→ Task brief: In the listing below, which lines contain the string "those"? Copy them all.

→ Available data:
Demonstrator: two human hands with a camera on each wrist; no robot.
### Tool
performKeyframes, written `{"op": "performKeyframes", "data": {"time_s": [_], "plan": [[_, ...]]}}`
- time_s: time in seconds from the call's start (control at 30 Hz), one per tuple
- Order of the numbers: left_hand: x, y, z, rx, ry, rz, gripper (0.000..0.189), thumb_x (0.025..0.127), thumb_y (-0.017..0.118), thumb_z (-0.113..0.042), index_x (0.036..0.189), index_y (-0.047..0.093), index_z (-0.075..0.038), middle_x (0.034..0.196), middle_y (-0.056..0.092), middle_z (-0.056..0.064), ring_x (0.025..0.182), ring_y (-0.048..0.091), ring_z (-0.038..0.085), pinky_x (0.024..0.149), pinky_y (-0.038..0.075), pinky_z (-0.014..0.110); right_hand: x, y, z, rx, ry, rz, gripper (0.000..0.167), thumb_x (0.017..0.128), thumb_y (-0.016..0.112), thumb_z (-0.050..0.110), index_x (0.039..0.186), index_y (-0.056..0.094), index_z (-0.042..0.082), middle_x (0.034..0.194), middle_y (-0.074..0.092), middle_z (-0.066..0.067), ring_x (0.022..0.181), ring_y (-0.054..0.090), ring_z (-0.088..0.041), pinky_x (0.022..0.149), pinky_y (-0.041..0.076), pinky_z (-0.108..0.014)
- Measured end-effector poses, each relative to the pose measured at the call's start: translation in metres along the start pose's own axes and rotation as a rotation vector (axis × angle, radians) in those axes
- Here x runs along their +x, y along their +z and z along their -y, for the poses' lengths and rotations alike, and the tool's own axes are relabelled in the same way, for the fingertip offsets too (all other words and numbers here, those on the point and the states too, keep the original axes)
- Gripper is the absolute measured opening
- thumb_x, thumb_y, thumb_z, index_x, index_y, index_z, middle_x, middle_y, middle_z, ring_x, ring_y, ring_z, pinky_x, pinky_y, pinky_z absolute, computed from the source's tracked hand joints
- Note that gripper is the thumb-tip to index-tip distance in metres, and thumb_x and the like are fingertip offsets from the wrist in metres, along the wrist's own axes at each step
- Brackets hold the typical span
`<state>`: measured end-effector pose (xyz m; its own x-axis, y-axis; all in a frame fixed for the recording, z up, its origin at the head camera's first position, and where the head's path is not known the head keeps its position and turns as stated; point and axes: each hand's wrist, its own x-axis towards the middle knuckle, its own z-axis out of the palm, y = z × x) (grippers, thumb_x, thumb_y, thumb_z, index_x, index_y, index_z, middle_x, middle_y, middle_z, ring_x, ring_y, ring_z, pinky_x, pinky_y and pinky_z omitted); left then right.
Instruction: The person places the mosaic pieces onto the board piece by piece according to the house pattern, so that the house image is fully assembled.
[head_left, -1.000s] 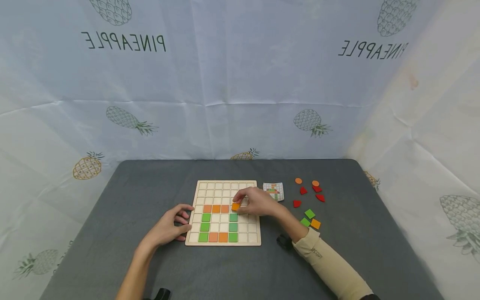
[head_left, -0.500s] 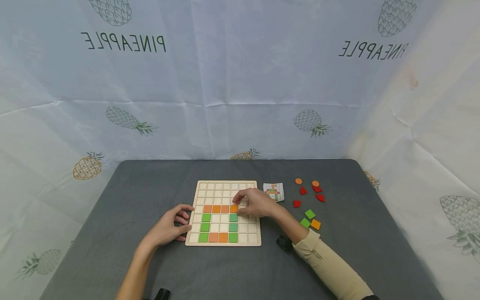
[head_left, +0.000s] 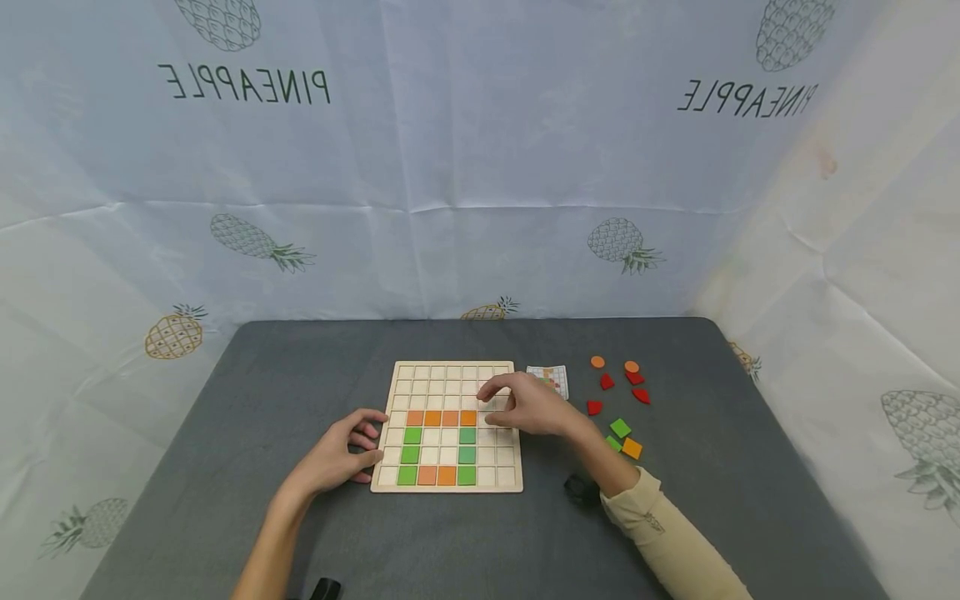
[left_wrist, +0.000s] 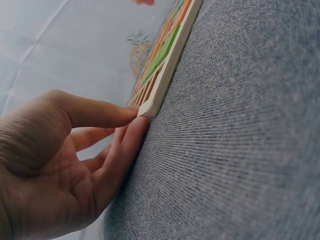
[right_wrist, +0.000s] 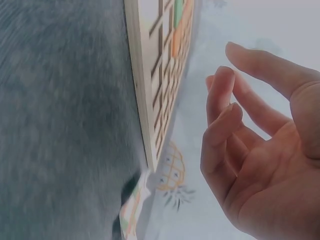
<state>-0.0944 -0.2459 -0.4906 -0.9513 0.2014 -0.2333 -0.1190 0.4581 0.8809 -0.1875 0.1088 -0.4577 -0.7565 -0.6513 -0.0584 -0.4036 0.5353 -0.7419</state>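
Touching the left edge of a wooden grid board (head_left: 447, 437) with a loosely bent left hand (head_left: 345, 450); poising an empty right hand (head_left: 534, 407), parted at thumb and fingers, above its right side. With the board set inward from the far edge of a grey table (head_left: 420, 542), backed by creased pale cloth (head_left: 480, 150) lettered twice, in mirrored capitals, “PINEAPPLE” (head_left: 243, 84).

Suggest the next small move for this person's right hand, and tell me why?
Perhaps the right hand should reach for the loose bright-green square tile on the dark grey table: its fingers hold nothing, and the row of four orange square tiles already lies in cells of the pale wooden grid board.
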Motion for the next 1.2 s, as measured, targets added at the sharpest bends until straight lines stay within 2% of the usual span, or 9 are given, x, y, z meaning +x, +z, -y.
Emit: {"op": "performKeyframes", "data": {"time_s": [0.2,0.53,0.73,0.83,0.93,1.0,1.07,1.2], "plan": [[0.000,0.000,0.000,0.002,0.000,0.000,0.054,0.097,0.075,-0.002,0.147,0.055,-0.004,0.123,0.052,0.019,0.101,0.056,0.024,0.064,0.065,0.034,-0.015,-0.016,-0.005,-0.027,0.014,-0.043,0.036,0.096,0.083,0.020,0.129,0.075,0.006,0.125,0.076,-0.014,0.066,0.061,-0.007,0.063,0.052,-0.024],[0.000,0.001,0.000,0.011,0.001,0.002,0.055,0.097,0.075,-0.002,0.149,0.054,-0.003,0.123,0.052,0.019,0.101,0.056,0.025,0.064,0.065,0.034,-0.045,-0.044,-0.025,0.044,0.082,-0.126,0.035,0.096,0.082,0.016,0.128,0.075,0.004,0.128,0.076,-0.018,0.067,0.063,-0.018,0.060,0.052,-0.028],[0.000,0.000,-0.001,0.012,0.002,0.003,0.055,0.098,0.075,-0.002,0.149,0.054,-0.003,0.124,0.052,0.020,0.101,0.057,0.025,0.064,0.065,0.034,-0.061,-0.062,-0.043,0.042,0.091,-0.179,0.038,0.096,0.083,0.015,0.131,0.074,0.002,0.120,0.076,-0.020,0.055,0.055,-0.018,0.055,0.048,-0.028],[0.000,0.000,-0.001,0.012,-0.002,0.002,0.055,0.098,0.075,-0.002,0.149,0.054,-0.003,0.123,0.052,0.020,0.101,0.057,0.025,0.065,0.065,0.034,-0.069,-0.071,-0.056,0.033,0.114,-0.187,0.040,0.097,0.082,0.014,0.133,0.072,0.000,0.117,0.076,-0.021,0.057,0.061,-0.021,0.054,0.048,-0.028],[0.000,0.000,-0.001,0.014,-0.003,-0.001,0.055,0.097,0.075,-0.002,0.148,0.054,-0.003,0.123,0.053,0.020,0.101,0.057,0.025,0.065,0.065,0.034,-0.077,-0.081,-0.070,0.025,0.140,-0.191,0.042,0.098,0.081,0.015,0.136,0.069,-0.001,0.107,0.075,-0.023,0.058,0.056,-0.018,0.054,0.044,-0.027],[0.000,0.000,-0.001,0.015,-0.003,-0.002,0.055,0.097,0.075,-0.002,0.148,0.055,-0.003,0.123,0.053,0.020,0.101,0.057,0.025,0.065,0.065,0.034,-0.082,-0.087,-0.080,0.018,0.146,-0.197,0.044,0.098,0.081,0.015,0.137,0.068,-0.002,0.112,0.075,-0.024,0.056,0.051,-0.014,0.054,0.042,-0.026],[-0.001,0.000,-0.001,0.016,-0.003,-0.002,0.055,0.097,0.075,-0.002,0.148,0.055,-0.003,0.123,0.053,0.020,0.101,0.057,0.025,0.065,0.065,0.034,-0.086,-0.091,-0.089,0.015,0.144,-0.201,0.045,0.098,0.081,0.015,0.138,0.067,-0.004,0.124,0.073,-0.028,0.055,0.046,-0.010,0.055,0.041,-0.026],[-0.001,-0.001,-0.002,0.018,-0.001,0.002,0.054,0.098,0.075,-0.002,0.148,0.054,-0.003,0.123,0.052,0.020,0.101,0.057,0.025,0.065,0.065,0.034,-0.091,-0.097,-0.102,0.022,0.153,-0.204,0.047,0.098,0.081,0.014,0.138,0.067,-0.005,0.140,0.067,-0.030,0.058,0.049,-0.010,0.056,0.042,-0.026]]}}
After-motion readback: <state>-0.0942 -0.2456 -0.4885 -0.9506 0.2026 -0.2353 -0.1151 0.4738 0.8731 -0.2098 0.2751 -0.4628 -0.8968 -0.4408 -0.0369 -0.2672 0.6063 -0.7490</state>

→ Solution for this problem:
- Measured end-effector poses, each relative to the pose measured at the call's start: translation in metres along the start pose's own axes and rotation as a rotation vector (axis × angle, radians) in those axes
- Here x runs along their +x, y along their +z and z along their -y, for the poses' lengths and rotations alike, and the tool's own axes are relabelled in the same way, for the fingertip offsets too (all other words and numbers here, those on the point and the states too, keep the original axes)

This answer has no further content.